1a) The strength of concrete depends to some extent on the method used for drying it. Two different drying methods were tested independently on specimens. The strength using each of the methods follow a normal distribution with mean μ_x and μ_y respectively and the same variance. The results are:
method 1: n1=7, x bar=3250, s1=210
method 2: n2=10, y bar=3240, s2=190
Do the methods appear (use alpha=0.05) to produce concrete with different mean strength?
1b) Suppose σ_x=210, σ_y=190 (n1, n2, x bar, y bar same as part a). Find the probability of deciding that the methods are not different when the true difference in means is 2.

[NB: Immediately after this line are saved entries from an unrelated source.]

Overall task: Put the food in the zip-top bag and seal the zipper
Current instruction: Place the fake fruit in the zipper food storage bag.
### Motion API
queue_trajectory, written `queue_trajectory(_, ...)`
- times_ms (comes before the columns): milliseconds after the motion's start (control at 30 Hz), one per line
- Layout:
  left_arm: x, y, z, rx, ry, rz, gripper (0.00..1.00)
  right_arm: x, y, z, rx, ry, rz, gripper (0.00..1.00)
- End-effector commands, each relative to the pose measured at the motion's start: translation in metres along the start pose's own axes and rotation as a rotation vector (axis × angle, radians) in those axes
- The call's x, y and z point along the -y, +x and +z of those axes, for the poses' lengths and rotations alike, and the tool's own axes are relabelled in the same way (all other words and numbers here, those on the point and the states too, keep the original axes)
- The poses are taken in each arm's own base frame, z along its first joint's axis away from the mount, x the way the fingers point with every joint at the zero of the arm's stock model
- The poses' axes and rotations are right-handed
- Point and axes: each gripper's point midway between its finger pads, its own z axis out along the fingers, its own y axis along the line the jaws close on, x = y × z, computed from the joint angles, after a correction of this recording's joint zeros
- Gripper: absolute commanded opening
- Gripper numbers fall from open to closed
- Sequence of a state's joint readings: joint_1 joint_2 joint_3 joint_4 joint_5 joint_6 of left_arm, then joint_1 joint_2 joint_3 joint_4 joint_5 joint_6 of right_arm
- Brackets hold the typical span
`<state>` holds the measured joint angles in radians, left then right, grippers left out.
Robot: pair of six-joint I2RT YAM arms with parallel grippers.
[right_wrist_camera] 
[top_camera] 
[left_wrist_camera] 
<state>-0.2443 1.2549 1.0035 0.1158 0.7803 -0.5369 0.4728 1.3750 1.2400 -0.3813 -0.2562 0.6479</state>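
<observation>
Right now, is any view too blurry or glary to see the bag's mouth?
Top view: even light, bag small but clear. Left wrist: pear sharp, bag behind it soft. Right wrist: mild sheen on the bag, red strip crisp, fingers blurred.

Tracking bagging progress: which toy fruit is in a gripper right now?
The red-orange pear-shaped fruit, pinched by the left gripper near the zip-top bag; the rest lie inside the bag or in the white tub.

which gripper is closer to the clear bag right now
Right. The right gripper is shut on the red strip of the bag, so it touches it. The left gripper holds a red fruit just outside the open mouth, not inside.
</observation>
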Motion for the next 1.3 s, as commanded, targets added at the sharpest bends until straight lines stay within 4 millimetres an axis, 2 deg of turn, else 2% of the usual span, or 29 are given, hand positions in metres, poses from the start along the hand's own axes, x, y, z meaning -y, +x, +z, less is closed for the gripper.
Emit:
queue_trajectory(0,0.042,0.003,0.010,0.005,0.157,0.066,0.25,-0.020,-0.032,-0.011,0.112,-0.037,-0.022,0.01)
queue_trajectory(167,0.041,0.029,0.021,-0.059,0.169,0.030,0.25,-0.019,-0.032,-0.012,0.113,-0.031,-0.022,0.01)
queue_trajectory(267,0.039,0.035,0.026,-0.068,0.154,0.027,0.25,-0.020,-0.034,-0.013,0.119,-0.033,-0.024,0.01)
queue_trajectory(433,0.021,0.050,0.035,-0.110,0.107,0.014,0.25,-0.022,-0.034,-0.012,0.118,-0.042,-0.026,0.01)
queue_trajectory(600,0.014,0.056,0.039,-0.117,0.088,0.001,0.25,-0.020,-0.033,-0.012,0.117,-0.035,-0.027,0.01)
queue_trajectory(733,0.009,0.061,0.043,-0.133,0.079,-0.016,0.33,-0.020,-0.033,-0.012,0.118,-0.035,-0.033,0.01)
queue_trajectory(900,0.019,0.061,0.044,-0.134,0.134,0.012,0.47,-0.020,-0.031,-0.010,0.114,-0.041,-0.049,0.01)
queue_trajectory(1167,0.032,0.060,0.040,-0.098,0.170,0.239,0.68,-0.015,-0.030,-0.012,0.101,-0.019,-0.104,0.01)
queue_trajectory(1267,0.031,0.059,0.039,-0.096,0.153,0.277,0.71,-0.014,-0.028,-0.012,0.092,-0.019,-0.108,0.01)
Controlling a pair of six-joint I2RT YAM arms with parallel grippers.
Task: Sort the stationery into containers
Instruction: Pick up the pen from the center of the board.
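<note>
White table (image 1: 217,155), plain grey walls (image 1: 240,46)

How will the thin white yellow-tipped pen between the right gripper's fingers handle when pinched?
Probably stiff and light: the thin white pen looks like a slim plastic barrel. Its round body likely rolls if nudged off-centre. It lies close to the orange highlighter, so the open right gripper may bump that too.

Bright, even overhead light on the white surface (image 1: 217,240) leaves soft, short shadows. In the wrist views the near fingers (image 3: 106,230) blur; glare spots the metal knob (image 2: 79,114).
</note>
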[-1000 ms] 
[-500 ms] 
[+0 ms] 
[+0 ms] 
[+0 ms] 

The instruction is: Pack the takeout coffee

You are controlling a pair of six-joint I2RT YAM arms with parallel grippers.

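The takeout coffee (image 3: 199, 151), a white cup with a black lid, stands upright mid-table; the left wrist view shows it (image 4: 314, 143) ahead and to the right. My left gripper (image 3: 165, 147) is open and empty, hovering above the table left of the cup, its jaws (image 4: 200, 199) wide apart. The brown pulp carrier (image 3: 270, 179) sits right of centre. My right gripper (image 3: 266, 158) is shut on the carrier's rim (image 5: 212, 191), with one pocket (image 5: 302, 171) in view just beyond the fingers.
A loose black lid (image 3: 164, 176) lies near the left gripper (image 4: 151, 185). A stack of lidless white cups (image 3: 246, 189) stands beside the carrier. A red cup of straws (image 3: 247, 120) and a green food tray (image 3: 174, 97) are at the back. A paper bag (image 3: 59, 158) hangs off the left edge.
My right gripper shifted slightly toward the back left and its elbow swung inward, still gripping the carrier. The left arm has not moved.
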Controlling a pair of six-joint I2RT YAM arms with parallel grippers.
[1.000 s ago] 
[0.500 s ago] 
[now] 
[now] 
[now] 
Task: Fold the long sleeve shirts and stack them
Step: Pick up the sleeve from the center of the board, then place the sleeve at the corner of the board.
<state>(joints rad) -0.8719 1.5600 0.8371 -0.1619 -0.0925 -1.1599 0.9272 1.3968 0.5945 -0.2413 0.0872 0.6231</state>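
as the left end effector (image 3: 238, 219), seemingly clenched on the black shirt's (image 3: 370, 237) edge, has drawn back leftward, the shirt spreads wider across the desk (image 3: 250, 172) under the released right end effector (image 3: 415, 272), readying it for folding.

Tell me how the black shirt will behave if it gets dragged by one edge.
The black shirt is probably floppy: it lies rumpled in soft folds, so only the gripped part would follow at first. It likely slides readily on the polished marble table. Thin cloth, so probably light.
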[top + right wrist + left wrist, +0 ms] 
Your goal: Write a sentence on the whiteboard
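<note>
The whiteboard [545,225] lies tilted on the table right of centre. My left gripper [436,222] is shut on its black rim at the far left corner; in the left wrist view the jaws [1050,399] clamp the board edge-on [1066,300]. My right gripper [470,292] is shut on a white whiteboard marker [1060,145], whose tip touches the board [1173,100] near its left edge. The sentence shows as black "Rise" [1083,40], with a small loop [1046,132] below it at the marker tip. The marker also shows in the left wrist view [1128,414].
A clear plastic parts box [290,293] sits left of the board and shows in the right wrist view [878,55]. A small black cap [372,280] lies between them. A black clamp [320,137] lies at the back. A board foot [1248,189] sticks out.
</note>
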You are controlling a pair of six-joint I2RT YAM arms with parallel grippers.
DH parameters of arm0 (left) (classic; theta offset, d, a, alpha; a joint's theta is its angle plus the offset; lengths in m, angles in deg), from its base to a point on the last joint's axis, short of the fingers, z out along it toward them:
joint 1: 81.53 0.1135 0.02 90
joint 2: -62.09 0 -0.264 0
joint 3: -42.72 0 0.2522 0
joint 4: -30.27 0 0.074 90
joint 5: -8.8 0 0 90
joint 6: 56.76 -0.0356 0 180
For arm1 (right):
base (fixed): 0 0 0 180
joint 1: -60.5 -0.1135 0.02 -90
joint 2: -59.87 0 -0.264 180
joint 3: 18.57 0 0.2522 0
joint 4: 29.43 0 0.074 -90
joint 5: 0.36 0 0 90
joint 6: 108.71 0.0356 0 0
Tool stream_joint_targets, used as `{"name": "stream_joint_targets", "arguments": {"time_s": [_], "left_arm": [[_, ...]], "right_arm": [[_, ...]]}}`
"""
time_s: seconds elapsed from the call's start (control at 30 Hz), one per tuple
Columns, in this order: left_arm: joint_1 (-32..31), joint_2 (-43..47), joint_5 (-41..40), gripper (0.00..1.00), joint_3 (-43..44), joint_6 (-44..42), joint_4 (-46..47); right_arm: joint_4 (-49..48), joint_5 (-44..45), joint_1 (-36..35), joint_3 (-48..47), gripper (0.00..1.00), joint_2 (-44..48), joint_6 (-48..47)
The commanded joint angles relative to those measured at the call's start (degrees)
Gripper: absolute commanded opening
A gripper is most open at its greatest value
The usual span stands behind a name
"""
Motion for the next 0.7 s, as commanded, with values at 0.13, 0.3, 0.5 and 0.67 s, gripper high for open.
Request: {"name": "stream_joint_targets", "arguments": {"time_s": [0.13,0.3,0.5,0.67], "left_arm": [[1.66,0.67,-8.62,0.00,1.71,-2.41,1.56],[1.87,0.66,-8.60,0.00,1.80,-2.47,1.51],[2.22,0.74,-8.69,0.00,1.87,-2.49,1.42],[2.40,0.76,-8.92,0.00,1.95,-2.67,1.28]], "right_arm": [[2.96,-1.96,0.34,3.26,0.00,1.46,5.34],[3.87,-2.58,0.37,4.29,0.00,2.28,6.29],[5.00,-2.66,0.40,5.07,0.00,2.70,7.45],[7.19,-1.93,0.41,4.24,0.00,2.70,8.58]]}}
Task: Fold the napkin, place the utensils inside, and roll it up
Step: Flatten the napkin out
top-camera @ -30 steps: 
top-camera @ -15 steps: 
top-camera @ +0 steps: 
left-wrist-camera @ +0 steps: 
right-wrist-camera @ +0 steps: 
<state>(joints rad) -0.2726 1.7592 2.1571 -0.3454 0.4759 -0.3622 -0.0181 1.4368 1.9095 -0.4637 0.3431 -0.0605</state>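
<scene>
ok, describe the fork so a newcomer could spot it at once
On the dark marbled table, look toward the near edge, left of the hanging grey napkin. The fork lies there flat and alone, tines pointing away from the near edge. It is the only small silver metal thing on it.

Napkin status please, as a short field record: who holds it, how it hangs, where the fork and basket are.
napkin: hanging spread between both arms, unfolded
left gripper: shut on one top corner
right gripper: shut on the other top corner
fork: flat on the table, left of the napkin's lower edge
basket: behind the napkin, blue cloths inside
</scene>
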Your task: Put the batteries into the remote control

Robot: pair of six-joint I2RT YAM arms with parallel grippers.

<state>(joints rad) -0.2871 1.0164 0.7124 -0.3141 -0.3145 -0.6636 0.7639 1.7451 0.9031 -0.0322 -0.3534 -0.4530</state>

Hypothesis testing for pairs of means
The Attempt at a Solution
I am OK with part a). Here the test is H_o: μ_x=μ_y v.s. H_a: μ_x≠μ_y. I computed a p-value of >0.2, so the p-value is greater than alpha(which is 0.05), and so we fail to reject H_o and the answer is "no".
Now I have some troubles with part b)...
Here we have:
Ho: μ_x = μ_y
Ha: μ_x - μ_y = 2
I think in part b) we have to find P(type II error) = P(fail to reject H_o | μ_x-μ_y=2)
How can we translate "fail to reject H_o" into a mathematical statement for which we can compute the probability? How can we find the "rejection region" in this case??
Thanks a lot!